ASSIGNED TASK → Retype the records in full, exactly as they stand.

Data entries
◇ ◇ ◇ ◇ ◇ ◇ ◇

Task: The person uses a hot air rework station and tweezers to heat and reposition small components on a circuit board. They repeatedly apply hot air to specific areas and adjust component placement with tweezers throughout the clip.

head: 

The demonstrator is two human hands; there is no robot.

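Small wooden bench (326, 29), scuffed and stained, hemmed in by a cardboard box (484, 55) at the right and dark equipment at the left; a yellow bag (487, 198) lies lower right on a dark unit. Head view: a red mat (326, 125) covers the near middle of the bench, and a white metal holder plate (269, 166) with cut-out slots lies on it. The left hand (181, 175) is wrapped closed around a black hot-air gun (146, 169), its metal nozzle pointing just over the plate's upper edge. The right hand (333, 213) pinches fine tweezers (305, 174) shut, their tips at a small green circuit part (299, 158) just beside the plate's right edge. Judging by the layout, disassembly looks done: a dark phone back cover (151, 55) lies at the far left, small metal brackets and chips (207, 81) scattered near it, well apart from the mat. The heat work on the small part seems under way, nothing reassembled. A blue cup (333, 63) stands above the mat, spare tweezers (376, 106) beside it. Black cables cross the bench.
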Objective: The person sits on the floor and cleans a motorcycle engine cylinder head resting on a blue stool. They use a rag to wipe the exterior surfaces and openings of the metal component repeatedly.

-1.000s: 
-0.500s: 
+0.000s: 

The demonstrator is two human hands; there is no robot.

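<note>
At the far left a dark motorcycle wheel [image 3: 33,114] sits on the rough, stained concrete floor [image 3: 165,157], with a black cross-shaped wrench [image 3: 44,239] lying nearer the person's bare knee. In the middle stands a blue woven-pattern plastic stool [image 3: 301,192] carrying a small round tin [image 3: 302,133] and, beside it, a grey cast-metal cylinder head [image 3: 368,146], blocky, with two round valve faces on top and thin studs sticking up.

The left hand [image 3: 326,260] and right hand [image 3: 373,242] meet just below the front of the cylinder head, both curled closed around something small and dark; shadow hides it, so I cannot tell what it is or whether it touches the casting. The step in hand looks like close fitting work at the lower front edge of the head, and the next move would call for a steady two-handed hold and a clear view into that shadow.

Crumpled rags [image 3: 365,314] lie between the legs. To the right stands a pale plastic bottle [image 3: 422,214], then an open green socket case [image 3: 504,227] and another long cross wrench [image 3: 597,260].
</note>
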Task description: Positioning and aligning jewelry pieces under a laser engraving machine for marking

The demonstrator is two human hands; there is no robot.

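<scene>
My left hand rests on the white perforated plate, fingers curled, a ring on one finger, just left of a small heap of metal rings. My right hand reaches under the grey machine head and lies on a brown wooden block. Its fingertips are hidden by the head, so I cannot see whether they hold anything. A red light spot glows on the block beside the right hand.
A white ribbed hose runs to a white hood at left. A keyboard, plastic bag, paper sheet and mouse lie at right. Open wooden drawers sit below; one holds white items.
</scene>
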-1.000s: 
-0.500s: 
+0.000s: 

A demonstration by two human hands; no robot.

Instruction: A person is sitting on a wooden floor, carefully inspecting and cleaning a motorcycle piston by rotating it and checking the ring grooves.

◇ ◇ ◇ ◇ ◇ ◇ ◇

EXERCISE RESPONSE →
Task: The person uses a hot air rework station and tweezers to heat and reposition small components on a circuit board. They repeatedly apply hot air to specific areas and adjust component placement with tweezers throughout the clip.

head: 

The demonstrator is two human hands; there is no robot.

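Small wooden bench (326, 29), scuffed and stained, hemmed in by a cardboard box (484, 55) at the right and dark equipment at the left; a yellow bag (487, 198) lies lower right on a dark unit. Head view: a red mat (326, 125) covers the near middle of the bench, and a white metal holder plate (269, 166) with cut-out slots lies on it. The left hand (181, 175) is wrapped closed around a black hot-air gun (146, 169), its metal nozzle pointing just over the plate's upper edge. The right hand (333, 213) pinches fine tweezers (305, 174) shut, their tips at a small green circuit part (299, 158) just beside the plate's right edge. Judging by the layout, disassembly looks done: a dark phone back cover (151, 55) lies at the far left, small metal brackets and chips (207, 81) scattered near it, well apart from the mat. The heat work on the small part seems under way, nothing reassembled. A blue cup (333, 63) stands above the mat, spare tweezers (376, 106) beside it. Black cables cross the bench.
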Objective: The person sits on the floor and cleans a motorcycle engine cylinder head resting on a blue stool. They use a rag to wipe the exterior surfaces and openings of the metal component repeatedly.

-1.000s: 
-0.500s: 
+0.000s: 

The demonstrator is two human hands; there is no robot.

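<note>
At the far left a dark motorcycle wheel [image 3: 33,114] sits on the rough, stained concrete floor [image 3: 165,157], with a black cross-shaped wrench [image 3: 44,239] lying nearer the person's bare knee. In the middle stands a blue woven-pattern plastic stool [image 3: 301,192] carrying a small round tin [image 3: 302,133] and, beside it, a grey cast-metal cylinder head [image 3: 368,146], blocky, with two round valve faces on top and thin studs sticking up.

The left hand [image 3: 326,260] and right hand [image 3: 373,242] meet just below the front of the cylinder head, both curled closed around something small and dark; shadow hides it, so I cannot tell what it is or whether it touches the casting. The step in hand looks like close fitting work at the lower front edge of the head, and the next move would call for a steady two-handed hold and a clear view into that shadow.

Crumpled rags [image 3: 365,314] lie between the legs. To the right stands a pale plastic bottle [image 3: 422,214], then an open green socket case [image 3: 504,227] and another long cross wrench [image 3: 597,260].
</note>
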Task description: Positioning and aligning jewelry pieces under a laser engraving machine for marking

The demonstrator is two human hands; there is no robot.

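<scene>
My left hand rests on the white perforated plate, fingers curled, a ring on one finger, just left of a small heap of metal rings. My right hand reaches under the grey machine head and lies on a brown wooden block. Its fingertips are hidden by the head, so I cannot see whether they hold anything. A red light spot glows on the block beside the right hand.
A white ribbed hose runs to a white hood at left. A keyboard, plastic bag, paper sheet and mouse lie at right. Open wooden drawers sit below; one holds white items.
</scene>
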-1.000s: 
-0.500s: 
+0.000s: 

A demonstration by two human hands; no robot.

Instruction: A person is sitting on a wooden floor, carefully inspecting and cleaning a motorcycle piston by rotating it and checking the ring grooves.

The answer given is complete.